→ **Aim of the exercise**:
Print all the data that follows exactly, images excluded.

→ **Data below**:
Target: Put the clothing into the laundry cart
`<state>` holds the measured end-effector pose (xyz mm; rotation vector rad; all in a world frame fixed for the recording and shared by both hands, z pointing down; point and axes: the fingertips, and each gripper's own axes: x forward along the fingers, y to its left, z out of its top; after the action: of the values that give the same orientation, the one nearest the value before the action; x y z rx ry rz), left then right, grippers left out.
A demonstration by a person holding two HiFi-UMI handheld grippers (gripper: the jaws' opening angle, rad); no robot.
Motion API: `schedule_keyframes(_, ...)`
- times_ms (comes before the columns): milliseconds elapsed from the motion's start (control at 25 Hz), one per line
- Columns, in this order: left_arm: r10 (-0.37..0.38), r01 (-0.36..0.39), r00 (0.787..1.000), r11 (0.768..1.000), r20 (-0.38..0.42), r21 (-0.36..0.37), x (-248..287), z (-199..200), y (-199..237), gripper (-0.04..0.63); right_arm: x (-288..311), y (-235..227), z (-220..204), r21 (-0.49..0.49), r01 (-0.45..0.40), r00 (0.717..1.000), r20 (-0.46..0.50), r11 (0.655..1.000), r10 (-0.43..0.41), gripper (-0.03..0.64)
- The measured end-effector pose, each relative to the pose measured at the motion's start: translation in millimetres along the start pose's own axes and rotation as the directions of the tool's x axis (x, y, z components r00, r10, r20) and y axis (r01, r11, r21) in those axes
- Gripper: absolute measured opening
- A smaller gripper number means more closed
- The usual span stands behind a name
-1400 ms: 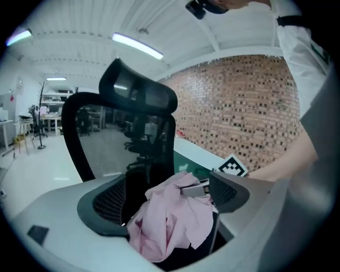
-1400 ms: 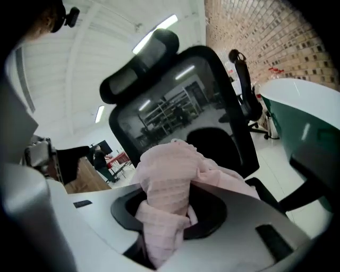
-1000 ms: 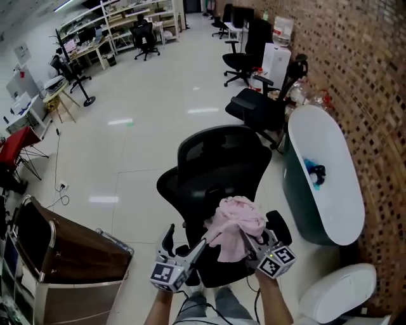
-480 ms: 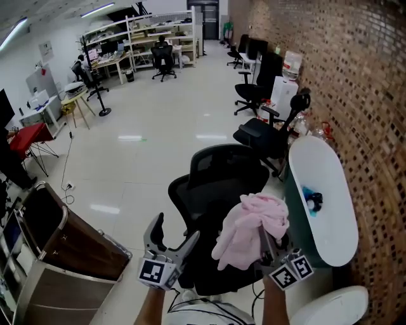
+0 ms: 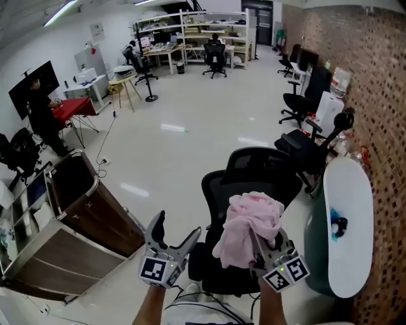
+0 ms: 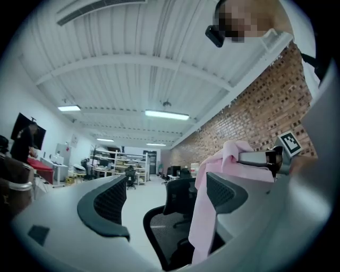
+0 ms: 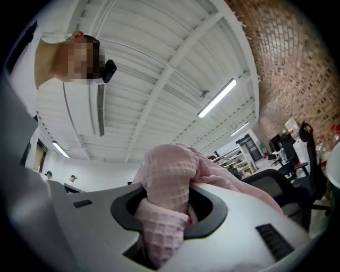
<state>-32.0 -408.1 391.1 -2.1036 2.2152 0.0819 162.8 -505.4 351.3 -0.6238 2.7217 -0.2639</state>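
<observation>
Clothing (image 5: 248, 222), pink and bunched, hangs from my right tool (image 5: 260, 246) over the chair (image 5: 254, 170) in the head view, held clear, I judge, for carrying to the laundry cart (image 5: 95, 190). In the left gripper view, my left tool (image 6: 167, 183) gapes empty. In the right gripper view, the jaws are clamped on a fold.

An open-plan office-cum-lab — black mesh office chairs (image 5: 254, 181) on a glossy pale floor (image 5: 184, 108), metal shelving racks (image 5: 190, 19) over desks (image 5: 162, 51) at the far end, a brick wall (image 5: 380, 70), strip lights (image 6: 166, 115) overhead.
</observation>
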Motion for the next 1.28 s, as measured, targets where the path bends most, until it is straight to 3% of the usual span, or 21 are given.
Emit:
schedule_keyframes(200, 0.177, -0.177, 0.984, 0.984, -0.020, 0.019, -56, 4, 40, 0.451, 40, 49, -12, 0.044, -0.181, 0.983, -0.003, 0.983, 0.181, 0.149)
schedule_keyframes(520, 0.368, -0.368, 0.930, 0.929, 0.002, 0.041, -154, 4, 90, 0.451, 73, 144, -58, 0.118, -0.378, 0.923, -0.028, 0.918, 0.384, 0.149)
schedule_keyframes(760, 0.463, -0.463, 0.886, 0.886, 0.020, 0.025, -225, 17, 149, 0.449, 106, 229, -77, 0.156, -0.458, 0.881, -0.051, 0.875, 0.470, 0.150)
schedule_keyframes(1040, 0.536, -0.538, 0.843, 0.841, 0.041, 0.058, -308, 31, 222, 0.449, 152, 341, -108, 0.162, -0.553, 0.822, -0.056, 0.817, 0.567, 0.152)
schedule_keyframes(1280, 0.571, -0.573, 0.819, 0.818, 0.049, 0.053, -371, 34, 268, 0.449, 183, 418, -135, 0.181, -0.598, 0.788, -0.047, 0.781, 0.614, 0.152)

→ **Result of this task**:
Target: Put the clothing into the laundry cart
`<state>` holds the measured end-effector pose (xyz mm; rotation vector rad; all in a world frame fixed for the recording and shared by both hands, z pointing down; point and axes: the fingertips, and each gripper's own axes: x forward along the fingers, y to its left, z out of its top; after the action: of the values that give the same orientation, the one nearest the value before the action; x y z rx ry rz), left then right, grippers left out.
A demonstration by a person holding two HiFi-UMI handheld grippers (gripper: the jaws' opening angle, rad); no robot.
Motion API: `schedule_keyframes(_, ...)`
- times_ms (comes before the columns): milliseconds elapsed from the motion's start (control at 25 Hz), one per line
- Columns, in this order: left_arm: r10 (-0.37..0.38), r01 (-0.36..0.39), r00 (0.787..1.000), r11 (0.768..1.000), r20 (-0.38..0.42), r21 (-0.36..0.37), x (-248..287), z (-199..200), y (-199..237), gripper (-0.04..0.63); right_arm: x (-288..311), y (-235..227), z (-220..204), r21 (-0.49..0.49), r01 (-0.45..0.40), r00 (0.717..1.000), r20 (-0.46..0.50), r11 (0.655..1.000), r10 (-0.43..0.41), gripper (-0.03..0.64)
- The measured end-effector pose, each relative to the pose measured at the motion's start: translation in millimetres along the start pose's own axes and rotation as the directions of the tool's x axis (x, y, z components r00, r10, r20) and y axis (r01, r11, r21) in those axes
- Gripper: absolute measured opening
- A smaller gripper number means more closed
- The usual span stands behind a name
-1400 ms: 
-1400 ms: 
-1000 ms: 
-480 ms: 
+0 ms: 
+0 ms: 
+0 ms: 
<state>-32.0 -408.1 391.1 -2.1036 2.2152 0.0819 162.8 -505.4 351.3 -0.6238 2.7217 -0.2639</state>
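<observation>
Clothing (image 5: 248, 222), pink and bunched, hangs from my right tool (image 5: 260, 246) over the chair (image 5: 254, 170) in the head view, held clear, I judge, for carrying to the laundry cart (image 5: 95, 190). In the left gripper view, my left tool (image 6: 167, 183) gapes empty. In the right gripper view, the jaws are clamped on a fold.

An open-plan office-cum-lab — black mesh office chairs (image 5: 254, 181) on a glossy pale floor (image 5: 184, 108), metal shelving racks (image 5: 190, 19) over desks (image 5: 162, 51) at the far end, a brick wall (image 5: 380, 70), strip lights (image 6: 166, 115) overhead.
</observation>
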Motion for the next 1.28 s, as measured, targets where the path bends most, until it is straight to 3% of the usual span, or 21 are given.
Emit:
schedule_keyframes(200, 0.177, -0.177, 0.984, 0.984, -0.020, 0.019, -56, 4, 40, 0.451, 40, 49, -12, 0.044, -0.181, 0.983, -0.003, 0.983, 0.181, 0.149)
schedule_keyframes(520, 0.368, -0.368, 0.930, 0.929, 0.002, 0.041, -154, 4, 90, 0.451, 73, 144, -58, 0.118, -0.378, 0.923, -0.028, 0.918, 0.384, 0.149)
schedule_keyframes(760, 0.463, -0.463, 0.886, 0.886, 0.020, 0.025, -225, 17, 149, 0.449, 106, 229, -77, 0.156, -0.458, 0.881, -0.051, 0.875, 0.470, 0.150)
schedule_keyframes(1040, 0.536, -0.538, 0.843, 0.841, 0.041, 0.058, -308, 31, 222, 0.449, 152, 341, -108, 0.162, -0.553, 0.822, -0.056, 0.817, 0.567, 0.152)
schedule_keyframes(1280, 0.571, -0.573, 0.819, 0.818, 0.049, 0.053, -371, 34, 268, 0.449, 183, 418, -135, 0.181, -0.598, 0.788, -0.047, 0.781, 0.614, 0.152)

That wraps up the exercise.